Top of Records shown

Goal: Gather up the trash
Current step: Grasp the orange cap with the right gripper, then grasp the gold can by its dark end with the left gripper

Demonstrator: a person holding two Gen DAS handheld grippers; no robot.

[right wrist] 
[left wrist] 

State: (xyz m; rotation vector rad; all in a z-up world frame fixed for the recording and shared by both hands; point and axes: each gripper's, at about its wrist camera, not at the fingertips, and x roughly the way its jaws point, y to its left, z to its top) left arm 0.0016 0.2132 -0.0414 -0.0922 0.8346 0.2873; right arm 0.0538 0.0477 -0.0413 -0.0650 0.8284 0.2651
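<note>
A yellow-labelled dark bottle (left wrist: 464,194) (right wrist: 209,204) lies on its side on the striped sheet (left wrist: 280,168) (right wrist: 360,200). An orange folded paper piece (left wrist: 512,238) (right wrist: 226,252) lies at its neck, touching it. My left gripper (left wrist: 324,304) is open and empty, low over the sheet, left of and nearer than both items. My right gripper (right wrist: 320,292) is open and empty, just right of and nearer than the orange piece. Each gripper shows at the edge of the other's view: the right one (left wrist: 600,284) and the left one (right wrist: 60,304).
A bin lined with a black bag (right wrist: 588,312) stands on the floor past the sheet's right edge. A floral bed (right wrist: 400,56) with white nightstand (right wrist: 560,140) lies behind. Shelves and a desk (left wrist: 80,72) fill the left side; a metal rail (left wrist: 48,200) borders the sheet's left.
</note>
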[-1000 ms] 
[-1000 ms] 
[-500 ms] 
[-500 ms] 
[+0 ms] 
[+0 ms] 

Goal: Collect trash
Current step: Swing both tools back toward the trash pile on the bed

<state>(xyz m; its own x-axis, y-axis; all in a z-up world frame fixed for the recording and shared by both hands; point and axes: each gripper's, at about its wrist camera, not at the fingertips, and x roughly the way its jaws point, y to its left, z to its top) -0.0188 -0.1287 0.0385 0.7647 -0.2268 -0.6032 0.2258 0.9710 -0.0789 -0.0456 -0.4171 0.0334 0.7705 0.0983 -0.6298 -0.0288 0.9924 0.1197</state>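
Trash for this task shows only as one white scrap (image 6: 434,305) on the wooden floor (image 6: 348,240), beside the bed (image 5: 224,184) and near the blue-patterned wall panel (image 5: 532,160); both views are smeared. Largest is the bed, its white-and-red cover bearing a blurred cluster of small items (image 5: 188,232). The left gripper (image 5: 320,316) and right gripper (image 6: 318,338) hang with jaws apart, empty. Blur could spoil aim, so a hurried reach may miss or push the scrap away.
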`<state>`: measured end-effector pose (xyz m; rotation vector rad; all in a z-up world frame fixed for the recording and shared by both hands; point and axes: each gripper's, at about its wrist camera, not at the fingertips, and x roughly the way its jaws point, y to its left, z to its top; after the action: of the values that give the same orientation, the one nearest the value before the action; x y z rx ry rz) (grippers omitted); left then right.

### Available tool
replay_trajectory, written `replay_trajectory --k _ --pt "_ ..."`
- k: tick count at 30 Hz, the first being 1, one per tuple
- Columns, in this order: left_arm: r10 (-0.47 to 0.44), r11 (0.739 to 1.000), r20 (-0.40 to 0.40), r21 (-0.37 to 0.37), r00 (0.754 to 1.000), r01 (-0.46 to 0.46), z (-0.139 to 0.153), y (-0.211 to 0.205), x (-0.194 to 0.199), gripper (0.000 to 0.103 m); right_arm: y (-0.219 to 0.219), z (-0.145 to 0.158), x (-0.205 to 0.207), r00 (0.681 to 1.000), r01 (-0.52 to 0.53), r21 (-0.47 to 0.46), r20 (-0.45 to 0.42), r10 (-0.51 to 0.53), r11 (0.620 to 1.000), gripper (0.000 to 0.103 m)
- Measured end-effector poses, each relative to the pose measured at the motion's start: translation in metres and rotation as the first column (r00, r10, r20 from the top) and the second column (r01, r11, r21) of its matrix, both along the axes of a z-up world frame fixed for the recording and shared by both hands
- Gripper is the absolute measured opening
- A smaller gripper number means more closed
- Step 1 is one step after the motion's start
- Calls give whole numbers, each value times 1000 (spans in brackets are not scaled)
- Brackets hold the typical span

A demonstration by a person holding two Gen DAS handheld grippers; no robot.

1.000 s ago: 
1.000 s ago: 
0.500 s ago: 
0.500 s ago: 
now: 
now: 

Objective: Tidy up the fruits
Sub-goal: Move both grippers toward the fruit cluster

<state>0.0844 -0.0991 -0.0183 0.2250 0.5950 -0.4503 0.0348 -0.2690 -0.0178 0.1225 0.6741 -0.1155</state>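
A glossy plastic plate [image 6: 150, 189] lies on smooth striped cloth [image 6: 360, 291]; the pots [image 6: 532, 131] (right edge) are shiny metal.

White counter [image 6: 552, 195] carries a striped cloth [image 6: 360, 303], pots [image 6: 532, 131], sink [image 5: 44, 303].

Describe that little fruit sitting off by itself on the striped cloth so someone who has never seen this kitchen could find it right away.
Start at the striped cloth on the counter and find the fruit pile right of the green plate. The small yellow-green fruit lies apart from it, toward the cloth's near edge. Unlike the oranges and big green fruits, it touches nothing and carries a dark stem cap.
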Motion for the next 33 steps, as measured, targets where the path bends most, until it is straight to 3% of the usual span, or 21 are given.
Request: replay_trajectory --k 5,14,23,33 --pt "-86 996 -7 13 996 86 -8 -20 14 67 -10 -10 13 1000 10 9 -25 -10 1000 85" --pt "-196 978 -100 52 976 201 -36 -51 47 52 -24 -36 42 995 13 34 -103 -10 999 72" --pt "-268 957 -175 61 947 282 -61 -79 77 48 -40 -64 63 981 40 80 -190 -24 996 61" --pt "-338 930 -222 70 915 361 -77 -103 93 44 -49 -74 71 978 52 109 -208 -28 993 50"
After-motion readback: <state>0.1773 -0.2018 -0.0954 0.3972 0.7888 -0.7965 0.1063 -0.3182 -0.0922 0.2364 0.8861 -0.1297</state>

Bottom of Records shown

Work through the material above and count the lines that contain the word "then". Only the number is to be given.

Problem solution:
2